Assuming direct control. Previous colleagues and university mates departed for snowier pastures, time to try to do something with this check.

whisperity retitled this revision from [clang-tidy] Suspicious Call Argument checker to [clang-tidy] Add 'readability-suspicious-call-argument' check.
whisperity edited the summary of this revision. (Show Details)
whisperity removed reviewers: varjujan, barancsuk.
whisperity set the repository for this revision to rG LLVM Github Monorepo.
whisperity edited subscribers, added: varjujan, zporky; removed: gsd.

First things first, we were 50 thousand (!) patches behind reality. Rebased to master. Fixed it to compile, too. Otherwise, NFC so far.

Herald added a project: Restricted Project. · View Herald TranscriptApr 23 2020, 3:40 AM
whisperity planned changes to this revision.Apr 23 2020, 3:41 AM
whisperity edited the summary of this revision. (Show Details)

Right, let's bump. I've checked the output of the checker on a set of test projects (our usual testbed, I should say) which contains around 15 projects, half of which was C and the other half C++. All projects were analysed independently in a virtual machine. All projects were analysed after checking out the latest release tag that was closest to Jan 2019. (I know this sounds dated, but the whole reproduction image was originally constructed for another checker I'm working on, and I did not wish to re-do the whole "What is needed to install this particular version?" pipeline.) The more important thing is that releases were analysed, which should, in theory, under-approximate the findings because releases are generally more polished than in-the-works code. The check was run as-is (sans a minor rebase issue that does not affect functionality) currently in the patch, namely, Diff 259508.
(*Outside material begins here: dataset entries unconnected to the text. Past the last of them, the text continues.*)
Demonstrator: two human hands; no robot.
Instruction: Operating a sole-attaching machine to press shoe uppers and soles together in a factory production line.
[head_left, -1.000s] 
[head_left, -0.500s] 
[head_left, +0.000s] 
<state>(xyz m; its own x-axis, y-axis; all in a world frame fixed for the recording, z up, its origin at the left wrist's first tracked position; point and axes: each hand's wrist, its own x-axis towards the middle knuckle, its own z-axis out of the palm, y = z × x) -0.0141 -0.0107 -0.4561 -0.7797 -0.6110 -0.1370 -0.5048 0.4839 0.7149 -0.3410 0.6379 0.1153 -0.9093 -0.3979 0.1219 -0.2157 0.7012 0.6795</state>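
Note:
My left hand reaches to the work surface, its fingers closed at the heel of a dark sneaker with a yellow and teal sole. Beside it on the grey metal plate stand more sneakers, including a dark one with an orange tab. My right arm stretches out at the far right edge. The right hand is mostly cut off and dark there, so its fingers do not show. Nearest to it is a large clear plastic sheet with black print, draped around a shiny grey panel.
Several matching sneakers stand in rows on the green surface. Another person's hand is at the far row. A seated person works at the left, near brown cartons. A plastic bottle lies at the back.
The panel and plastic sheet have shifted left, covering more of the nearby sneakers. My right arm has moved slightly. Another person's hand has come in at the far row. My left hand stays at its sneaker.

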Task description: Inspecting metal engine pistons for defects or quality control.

In total, I had received 194 reports (129 unique (1)). From this, I had found 8 (7 unique) true positives (marked Confirmed bug in CodeChecker terms), where something is visibly wrong with the call.
From this, there were 3 in a project where the called function's comment said that "The order of arguments <> and <> does not matter.", however, because this can never be figured out totally from the checker, I regarded the swapped call as a true positive. The fact that they had to seemingly create, inside the called function, some logic to detect and handle the swap shows that something was going wrong with the code's design for a long time.

In addition to these findings, I have identified 122 (75 unique) function call sites where the report about the potential swap (and the similarity to a different parameter name) is justifiable because the understandability of the code (especially to someone who is an outsider from virtually all of the projects analysed (2)) is hindered by the poor choice of argument or parameter names. The conclusions from these cases (marked Intentional in the CodeChecker database) are consistent with those drawn in [Pradel2013] and [Liu2016].

Now, onto the false positives. There were 64 (47 unique) cases. However, these cases can be further broken down into different categories, which I wasn't able to tally easily as CodeChecker only supports 3 unique categories, not infinite ones.

  • Some of the false positives are what one would say "borderline": if the person reading the code reads it accurately, the reported "swap" does not fall into the understandability issue category. However, a famous case of this is from Postgres: reloid (IIRC, meaning relation owner id) and roleid (role (user) id) are the names of args/params of some functions. They are not swapped in the calls that exist in the code, but the similarity (swapping only 2 letters) makes it very easy to typo or misread the thing. In Postgres, there were 7 such cases.
  • Approximately 5+5 cases are false positives but can be dealt with in heuristics. However, across the 17 projects, they do not account for a sizeable amount of cases.
    • Recursive function calls should be ignored. (This was mentioned in [Rice2017].)
    • Swapped and not-swapped calls appearing close to one another (i.e. constructs like b ? f(x,y) : f(y,x)) should be ignored too. This seems a bit harder to implement.
  • There is a bug in the check's current implementation when calls from/to operator() is handled. (3) I'll look into fixing this.
  • Binary operators should be ignored from reporting in general. Their parameters tend to have generic names, and the reports created from them is confusing.

Another generic observation is that the check's output is pretty wonky and hard to read at a glance, but this should be easy to fix. In addition, the observation of [Rice2017] about ignoring "patterned names" (i.e. arg1, arg2, ...) seems like a useful thing to add to the implementation, even though I had no findings at all where "ignoring patterned names" would've squelched a false positive report.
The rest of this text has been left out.